At Flint we believe the future of computing is web based. Web based technologies have improved dramatically in recent years. It is now possible to stream games, produce complex documents, collaborate with co-workers, basically anything from a web browser!
That is why Flint OS is built on the Chromium OS project. We aim to support a range of PC’s and popular Single-Board-Computers such as the Raspberry Pi and t-firefly, providing a simple , safe and secure way of getting things done via the web.
At the moment we have 2 release streams for Flint OS, namely Flint OS for Pi and Flint OS for PC.
Flint OS for Pi supports Raspberry Pi 2 and 3, other Raspberry Pi models are currently unsupported. Head over to https://flintos.io/instructions-rpi/ for instructions on how to run Flint OS for the Raspberry Pi.
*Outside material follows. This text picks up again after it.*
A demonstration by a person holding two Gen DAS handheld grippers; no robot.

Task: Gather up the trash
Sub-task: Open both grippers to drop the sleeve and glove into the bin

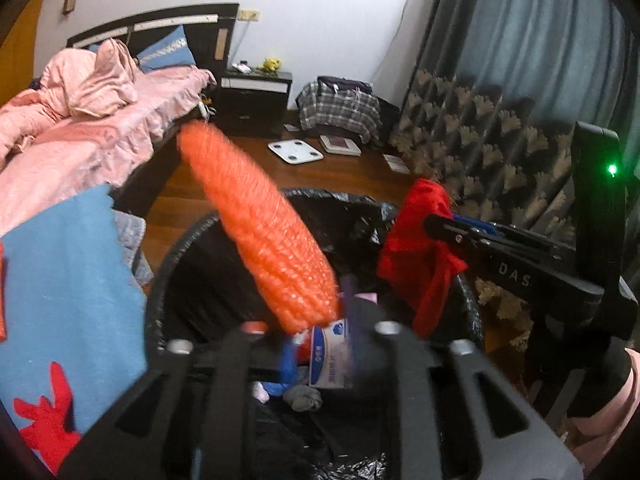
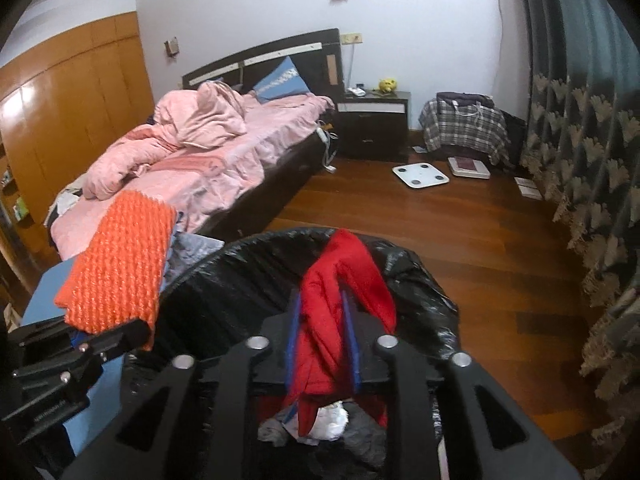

For the PC, Flint OS has to be booted via a USB storage drive. Please head to https://flintos.io/instructions-pc/ for detailed instructions.
It is possible to install Flint OS for PC onto your hard drive so that you don’t need to boot Flint OS every time from a USB drive. However, at the moment we can only support Flint OS to occupy your entire hard drive. In other words, if you wish to install Flint OS onto your hard drive, you will lose every piece of data on this hard drive. If you are prepared to do this, please visit this link for the instruction.
Flint OS for PC is currently in early development, this means Flint OS is not supposed to work well at this stage and it does not work on every machine. You will also find bugs, glitches and crashes.
Our aim is to support as many PC’s as possible both 32bit and 64bit. Currently we support a wide variety of Intel, Nvidia and AMD/ATI graphics setups running 64bit Processors. 32bit system support will follow soon.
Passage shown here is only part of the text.